WHAT YOU SHOULD DO: Which lines of the entries contain the word "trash"? Please list them.

=====

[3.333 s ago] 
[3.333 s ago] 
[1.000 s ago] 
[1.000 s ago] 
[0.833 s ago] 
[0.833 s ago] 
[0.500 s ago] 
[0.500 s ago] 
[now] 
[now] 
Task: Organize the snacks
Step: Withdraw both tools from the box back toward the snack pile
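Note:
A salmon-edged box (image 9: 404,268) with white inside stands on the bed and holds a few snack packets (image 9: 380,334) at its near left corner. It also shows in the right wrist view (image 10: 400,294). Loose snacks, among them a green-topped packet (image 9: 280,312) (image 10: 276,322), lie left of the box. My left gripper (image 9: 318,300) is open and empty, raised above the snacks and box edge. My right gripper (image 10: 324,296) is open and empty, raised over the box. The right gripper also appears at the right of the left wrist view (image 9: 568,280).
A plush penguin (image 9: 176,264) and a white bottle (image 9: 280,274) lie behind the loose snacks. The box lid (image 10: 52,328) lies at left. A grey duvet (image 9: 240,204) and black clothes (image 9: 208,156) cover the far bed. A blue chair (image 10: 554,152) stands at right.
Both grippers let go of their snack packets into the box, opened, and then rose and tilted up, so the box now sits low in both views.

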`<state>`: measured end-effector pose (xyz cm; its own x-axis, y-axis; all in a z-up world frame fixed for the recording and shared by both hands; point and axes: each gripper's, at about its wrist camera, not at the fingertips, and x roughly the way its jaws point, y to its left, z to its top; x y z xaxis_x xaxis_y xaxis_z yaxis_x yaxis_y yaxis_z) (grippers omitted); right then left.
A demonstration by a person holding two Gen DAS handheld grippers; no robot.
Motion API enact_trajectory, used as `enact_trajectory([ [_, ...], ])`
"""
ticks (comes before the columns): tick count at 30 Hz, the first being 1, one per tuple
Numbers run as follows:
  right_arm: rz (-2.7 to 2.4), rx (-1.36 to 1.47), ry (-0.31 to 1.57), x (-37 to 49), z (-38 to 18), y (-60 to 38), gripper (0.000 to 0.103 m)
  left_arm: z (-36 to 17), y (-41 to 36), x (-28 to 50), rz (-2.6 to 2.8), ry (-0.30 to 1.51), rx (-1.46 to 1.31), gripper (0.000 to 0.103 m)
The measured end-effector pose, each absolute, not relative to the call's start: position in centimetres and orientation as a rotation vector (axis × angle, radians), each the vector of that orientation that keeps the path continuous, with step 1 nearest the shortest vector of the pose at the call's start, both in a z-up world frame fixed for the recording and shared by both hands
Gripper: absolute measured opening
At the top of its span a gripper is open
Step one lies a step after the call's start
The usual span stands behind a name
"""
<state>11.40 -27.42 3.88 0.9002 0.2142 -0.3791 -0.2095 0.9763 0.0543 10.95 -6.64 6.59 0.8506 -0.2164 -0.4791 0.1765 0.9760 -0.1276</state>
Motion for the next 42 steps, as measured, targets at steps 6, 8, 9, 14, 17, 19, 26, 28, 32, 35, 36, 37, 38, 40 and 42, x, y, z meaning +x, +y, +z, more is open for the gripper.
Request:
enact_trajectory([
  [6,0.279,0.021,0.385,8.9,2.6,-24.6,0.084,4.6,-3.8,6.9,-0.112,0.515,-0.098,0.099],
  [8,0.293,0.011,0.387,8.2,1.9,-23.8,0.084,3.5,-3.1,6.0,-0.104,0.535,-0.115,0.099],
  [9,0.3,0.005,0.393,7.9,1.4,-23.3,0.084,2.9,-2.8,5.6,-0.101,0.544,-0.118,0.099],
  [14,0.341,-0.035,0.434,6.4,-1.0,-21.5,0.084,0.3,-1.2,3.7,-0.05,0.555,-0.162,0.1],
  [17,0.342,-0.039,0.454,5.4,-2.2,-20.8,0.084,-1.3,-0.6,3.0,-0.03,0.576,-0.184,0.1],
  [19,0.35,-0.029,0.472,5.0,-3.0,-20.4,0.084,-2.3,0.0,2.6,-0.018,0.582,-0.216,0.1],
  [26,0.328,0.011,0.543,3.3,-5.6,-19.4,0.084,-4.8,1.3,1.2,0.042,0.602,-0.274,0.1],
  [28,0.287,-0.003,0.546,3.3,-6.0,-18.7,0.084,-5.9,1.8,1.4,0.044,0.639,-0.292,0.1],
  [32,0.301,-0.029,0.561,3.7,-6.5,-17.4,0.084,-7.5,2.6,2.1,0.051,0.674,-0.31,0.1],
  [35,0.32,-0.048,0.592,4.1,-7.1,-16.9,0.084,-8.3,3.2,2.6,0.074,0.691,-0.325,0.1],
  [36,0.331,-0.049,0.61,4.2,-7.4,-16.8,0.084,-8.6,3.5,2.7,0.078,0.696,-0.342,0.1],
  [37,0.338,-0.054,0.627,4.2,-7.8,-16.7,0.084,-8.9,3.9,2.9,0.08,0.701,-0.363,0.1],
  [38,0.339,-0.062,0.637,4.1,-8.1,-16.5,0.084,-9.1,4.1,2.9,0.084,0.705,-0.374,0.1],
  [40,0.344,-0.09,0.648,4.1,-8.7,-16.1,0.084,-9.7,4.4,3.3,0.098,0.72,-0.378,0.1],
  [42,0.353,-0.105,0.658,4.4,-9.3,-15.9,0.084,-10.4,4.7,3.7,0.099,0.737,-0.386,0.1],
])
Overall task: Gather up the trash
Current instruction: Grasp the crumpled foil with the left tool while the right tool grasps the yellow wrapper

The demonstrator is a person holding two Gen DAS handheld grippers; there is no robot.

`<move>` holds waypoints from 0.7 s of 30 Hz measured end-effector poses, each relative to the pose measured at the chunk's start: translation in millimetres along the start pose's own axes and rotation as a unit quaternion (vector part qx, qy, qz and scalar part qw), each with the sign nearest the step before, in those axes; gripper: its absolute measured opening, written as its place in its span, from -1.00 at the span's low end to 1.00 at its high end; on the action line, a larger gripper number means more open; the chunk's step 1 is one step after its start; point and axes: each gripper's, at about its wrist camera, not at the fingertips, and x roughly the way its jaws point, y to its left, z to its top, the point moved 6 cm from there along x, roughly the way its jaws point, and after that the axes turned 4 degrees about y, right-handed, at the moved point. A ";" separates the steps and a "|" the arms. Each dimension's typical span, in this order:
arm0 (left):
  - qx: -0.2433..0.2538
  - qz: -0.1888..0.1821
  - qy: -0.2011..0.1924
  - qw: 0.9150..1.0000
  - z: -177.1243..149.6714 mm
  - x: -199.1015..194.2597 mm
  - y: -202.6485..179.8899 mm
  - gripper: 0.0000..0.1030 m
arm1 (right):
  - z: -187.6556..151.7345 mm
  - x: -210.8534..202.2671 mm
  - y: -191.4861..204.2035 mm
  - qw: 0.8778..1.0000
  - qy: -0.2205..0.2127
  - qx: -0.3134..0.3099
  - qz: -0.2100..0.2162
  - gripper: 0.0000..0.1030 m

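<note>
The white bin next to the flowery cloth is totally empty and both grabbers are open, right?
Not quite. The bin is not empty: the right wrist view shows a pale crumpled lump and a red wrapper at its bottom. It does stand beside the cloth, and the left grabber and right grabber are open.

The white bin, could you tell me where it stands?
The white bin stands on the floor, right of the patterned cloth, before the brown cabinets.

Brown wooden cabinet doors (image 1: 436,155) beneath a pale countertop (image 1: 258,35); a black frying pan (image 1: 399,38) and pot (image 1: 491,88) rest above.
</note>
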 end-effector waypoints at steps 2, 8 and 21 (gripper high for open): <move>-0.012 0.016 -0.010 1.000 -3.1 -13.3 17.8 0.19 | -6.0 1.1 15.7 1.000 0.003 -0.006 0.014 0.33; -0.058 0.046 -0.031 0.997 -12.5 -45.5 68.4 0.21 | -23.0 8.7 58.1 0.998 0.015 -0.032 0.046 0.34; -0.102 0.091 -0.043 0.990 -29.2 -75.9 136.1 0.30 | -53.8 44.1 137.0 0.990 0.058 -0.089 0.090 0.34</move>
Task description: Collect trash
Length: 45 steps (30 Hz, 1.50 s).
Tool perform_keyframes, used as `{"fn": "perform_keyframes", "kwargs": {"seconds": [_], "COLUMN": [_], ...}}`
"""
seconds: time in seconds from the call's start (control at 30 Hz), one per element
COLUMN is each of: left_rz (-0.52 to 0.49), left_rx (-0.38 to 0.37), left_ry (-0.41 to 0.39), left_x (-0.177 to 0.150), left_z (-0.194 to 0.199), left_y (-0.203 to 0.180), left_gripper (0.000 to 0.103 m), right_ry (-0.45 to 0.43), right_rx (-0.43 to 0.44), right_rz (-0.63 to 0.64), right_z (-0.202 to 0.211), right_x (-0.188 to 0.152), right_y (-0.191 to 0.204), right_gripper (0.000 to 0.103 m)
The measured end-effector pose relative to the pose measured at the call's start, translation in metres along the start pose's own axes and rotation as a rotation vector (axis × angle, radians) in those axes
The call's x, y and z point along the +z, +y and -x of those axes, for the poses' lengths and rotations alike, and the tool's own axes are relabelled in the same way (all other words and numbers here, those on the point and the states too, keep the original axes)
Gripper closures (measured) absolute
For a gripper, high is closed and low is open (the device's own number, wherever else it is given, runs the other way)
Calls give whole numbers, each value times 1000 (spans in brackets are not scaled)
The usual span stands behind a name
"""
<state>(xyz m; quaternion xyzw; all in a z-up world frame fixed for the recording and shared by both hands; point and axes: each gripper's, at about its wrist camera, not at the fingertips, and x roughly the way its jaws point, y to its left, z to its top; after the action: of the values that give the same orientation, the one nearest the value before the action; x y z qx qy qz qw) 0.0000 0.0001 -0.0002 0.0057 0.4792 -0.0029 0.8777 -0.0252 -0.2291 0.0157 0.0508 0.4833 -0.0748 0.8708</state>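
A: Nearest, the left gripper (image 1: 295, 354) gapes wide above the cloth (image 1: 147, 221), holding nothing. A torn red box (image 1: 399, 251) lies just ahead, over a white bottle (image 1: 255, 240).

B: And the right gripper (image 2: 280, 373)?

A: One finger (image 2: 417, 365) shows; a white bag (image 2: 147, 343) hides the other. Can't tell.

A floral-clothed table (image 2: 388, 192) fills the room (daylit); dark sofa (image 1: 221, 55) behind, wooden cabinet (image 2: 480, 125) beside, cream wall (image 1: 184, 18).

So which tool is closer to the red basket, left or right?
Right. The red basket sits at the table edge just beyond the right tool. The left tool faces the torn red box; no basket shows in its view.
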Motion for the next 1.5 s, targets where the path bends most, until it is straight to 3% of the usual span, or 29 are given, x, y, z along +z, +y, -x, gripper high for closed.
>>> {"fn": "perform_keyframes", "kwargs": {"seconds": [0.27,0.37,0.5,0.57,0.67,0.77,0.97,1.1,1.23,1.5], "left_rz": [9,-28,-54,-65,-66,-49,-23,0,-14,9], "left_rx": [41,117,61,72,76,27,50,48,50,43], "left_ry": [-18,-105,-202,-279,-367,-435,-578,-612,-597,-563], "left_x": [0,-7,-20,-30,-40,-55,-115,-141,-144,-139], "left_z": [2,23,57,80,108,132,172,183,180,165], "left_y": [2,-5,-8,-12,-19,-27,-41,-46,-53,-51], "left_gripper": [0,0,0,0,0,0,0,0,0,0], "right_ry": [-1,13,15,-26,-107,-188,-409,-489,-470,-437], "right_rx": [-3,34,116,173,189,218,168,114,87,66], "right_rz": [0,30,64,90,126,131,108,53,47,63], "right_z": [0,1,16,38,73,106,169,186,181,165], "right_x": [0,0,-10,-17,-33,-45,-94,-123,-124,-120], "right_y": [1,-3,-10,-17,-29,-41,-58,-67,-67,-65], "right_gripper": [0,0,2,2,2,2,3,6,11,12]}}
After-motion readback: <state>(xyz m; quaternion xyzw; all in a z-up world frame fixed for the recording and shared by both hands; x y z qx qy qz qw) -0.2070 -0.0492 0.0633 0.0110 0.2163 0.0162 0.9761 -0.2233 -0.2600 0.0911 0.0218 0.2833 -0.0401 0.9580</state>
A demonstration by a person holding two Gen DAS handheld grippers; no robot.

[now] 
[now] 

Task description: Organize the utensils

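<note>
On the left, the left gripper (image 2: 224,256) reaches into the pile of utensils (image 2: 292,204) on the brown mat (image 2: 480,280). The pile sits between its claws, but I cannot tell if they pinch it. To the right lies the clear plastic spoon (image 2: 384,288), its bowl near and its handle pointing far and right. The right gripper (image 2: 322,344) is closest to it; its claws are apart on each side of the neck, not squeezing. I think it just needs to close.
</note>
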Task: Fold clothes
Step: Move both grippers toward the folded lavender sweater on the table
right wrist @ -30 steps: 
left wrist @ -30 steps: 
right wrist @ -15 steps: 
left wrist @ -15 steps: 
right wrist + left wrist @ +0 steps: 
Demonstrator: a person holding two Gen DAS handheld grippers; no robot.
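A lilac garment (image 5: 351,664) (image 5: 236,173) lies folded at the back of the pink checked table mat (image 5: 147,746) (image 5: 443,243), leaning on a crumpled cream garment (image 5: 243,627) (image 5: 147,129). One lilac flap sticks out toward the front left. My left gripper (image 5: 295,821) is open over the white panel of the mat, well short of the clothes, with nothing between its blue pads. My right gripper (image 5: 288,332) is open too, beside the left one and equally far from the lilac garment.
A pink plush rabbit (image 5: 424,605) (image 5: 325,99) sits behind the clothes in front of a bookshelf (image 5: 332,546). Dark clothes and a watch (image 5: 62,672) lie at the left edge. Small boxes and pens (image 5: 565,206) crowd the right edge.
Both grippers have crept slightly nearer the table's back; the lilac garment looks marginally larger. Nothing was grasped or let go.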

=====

TASK OUTPUT:
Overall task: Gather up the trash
Task description: Collect trash

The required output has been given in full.